Vor fünf Jahren waren Social Media noch esoterischer Slang blasser Informatikgurus. Heute sind sie Alltag: Facebook und Twitter sind längst, was der Antike das Forum und dem Mittelalter der Marktplatz war. Nur der Begriff «Social Media» führt in die Irre. Denn sozial waren die Neuen Medien selbst dann schon, als es sie noch gar nicht gab.
Als nämlich 1989 der damals 33-jährige Wissenschaftler Tim Berners-Lee am Cern in Genf auf nur 12 Seiten das skizzierte, was wir heute Web nennen, nahm er Facebook & Co. glatt vorweg: Jedermann sollte, so seine Vision, Inhalte frei kommentieren und Links hinzufügen können. Das war, schon 1989 und Jahre vor dem ersten Webserver, die Urmutter dessen, was wir heute «posten», «liken», «twittern» oder «followen» nennen.

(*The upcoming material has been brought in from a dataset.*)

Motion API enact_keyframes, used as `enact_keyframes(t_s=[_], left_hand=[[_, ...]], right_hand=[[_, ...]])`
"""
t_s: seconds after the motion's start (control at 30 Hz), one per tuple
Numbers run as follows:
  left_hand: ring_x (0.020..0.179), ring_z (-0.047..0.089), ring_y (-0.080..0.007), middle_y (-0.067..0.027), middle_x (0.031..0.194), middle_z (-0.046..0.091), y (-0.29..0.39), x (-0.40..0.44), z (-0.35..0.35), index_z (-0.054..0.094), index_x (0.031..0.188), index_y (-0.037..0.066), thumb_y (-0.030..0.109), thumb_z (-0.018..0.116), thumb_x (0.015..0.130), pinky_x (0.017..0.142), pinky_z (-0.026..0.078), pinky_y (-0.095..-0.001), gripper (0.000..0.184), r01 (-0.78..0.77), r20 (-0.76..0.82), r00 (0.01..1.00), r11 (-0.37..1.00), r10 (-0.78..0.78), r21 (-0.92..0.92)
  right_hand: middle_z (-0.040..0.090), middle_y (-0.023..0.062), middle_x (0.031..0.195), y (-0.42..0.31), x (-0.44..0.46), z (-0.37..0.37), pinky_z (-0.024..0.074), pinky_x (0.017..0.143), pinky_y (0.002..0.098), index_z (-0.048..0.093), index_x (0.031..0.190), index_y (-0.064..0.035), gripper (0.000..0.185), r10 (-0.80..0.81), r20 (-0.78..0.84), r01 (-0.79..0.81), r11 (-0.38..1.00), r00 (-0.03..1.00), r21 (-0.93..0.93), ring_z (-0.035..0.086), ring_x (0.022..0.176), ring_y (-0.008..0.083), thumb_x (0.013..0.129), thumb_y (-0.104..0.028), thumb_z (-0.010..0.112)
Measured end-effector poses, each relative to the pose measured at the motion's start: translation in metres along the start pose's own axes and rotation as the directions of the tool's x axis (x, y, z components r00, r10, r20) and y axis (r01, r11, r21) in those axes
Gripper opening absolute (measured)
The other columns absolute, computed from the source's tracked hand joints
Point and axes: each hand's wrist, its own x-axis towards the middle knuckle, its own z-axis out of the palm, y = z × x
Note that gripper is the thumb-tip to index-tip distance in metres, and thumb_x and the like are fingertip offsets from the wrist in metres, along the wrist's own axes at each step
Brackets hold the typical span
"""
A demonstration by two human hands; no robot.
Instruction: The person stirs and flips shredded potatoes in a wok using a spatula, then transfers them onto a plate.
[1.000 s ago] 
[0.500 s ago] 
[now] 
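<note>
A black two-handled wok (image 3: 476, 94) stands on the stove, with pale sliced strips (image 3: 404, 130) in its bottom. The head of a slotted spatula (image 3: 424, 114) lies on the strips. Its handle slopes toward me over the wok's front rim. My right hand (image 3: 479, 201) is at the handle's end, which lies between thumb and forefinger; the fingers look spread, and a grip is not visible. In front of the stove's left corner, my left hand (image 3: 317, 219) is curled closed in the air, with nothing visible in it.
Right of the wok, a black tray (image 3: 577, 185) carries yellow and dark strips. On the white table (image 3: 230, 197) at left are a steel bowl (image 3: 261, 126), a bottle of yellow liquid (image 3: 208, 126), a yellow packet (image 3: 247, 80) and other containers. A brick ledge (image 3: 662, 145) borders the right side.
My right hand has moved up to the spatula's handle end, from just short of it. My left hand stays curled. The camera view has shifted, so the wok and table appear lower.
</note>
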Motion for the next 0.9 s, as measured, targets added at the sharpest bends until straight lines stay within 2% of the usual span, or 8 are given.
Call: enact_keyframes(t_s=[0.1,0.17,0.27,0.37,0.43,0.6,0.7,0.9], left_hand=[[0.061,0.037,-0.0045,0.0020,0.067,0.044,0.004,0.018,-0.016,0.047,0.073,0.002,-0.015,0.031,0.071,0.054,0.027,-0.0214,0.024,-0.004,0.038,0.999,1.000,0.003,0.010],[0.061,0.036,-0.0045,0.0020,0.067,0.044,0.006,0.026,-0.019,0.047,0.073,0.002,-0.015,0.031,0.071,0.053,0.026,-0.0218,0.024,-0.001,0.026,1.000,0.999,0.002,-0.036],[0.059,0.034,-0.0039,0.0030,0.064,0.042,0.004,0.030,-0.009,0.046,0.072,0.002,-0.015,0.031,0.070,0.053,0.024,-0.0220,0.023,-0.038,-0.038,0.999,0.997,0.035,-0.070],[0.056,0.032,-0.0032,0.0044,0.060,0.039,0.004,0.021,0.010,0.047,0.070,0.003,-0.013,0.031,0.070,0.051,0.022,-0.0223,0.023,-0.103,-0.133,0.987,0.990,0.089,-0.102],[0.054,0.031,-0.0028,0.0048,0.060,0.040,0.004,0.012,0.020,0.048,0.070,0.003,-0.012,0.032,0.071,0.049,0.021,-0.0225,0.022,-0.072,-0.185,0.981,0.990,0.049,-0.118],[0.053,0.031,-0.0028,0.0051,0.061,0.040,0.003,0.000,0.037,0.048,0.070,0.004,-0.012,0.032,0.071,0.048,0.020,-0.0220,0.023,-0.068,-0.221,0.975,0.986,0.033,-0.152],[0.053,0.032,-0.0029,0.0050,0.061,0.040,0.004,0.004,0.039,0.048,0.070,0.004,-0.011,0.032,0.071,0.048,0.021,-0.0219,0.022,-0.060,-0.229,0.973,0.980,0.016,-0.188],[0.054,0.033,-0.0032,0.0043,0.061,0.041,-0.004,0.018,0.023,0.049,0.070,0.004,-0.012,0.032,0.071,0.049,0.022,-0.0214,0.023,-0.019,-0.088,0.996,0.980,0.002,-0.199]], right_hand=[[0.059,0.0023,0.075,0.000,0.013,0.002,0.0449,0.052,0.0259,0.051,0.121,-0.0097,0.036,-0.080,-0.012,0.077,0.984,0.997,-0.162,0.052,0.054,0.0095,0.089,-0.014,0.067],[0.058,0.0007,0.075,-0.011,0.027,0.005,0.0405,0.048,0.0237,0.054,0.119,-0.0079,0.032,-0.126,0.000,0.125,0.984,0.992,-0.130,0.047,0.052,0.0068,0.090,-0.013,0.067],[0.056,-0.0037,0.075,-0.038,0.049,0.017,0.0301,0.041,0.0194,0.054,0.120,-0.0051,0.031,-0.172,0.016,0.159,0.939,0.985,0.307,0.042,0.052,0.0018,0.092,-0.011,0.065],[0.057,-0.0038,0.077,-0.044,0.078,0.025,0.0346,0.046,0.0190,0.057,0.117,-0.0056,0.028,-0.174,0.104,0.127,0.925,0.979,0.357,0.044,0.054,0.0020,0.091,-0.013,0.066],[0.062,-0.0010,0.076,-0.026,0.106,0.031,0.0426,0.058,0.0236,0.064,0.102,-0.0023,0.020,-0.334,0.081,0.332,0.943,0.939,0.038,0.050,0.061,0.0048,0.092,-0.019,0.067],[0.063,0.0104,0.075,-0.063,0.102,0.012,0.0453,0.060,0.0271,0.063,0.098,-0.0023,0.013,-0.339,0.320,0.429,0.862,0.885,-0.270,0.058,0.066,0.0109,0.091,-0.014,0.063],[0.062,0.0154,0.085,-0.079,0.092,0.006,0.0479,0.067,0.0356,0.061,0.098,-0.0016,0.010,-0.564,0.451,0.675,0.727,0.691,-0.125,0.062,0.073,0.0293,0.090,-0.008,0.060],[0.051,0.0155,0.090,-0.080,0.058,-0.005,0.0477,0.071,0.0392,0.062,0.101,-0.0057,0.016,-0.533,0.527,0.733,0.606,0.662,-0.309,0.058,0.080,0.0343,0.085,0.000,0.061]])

Sozial war das Web also von Anfang an, selbst dann, als es nicht länger nur eine Sache für Forscher, sondern für die ganze Welt war. Der Renner von Homepages der ersten Stunde waren die Gästebücher, weil sie einen öffentlichen Austausch zuliessen, und als 2002 ein anderer Visionär, der 26-jährige Philosoph Stewart Butterfield, mit flickr.com eine Plattform ins Netz stellte, auf der jedermann nach Belieben nicht nur seinen Senf, sondern auch Bilder dazugeben konnte, hatte er nicht einfach ein gigantisches Fotoalbum erfunden, sondern ein soziales Netzwerk der ersten Stunde. Facebook und Twitter, die heute für die ganz grossen Schlagzeilen sorgen, kamen erst später.
Der Mensch ist ein durch und durch soziales Wesen, und mediale Litfasssäulen, gedruckt und gesendet, gibt es genug. Das Web kann gar nicht anders, als sozial zu sein.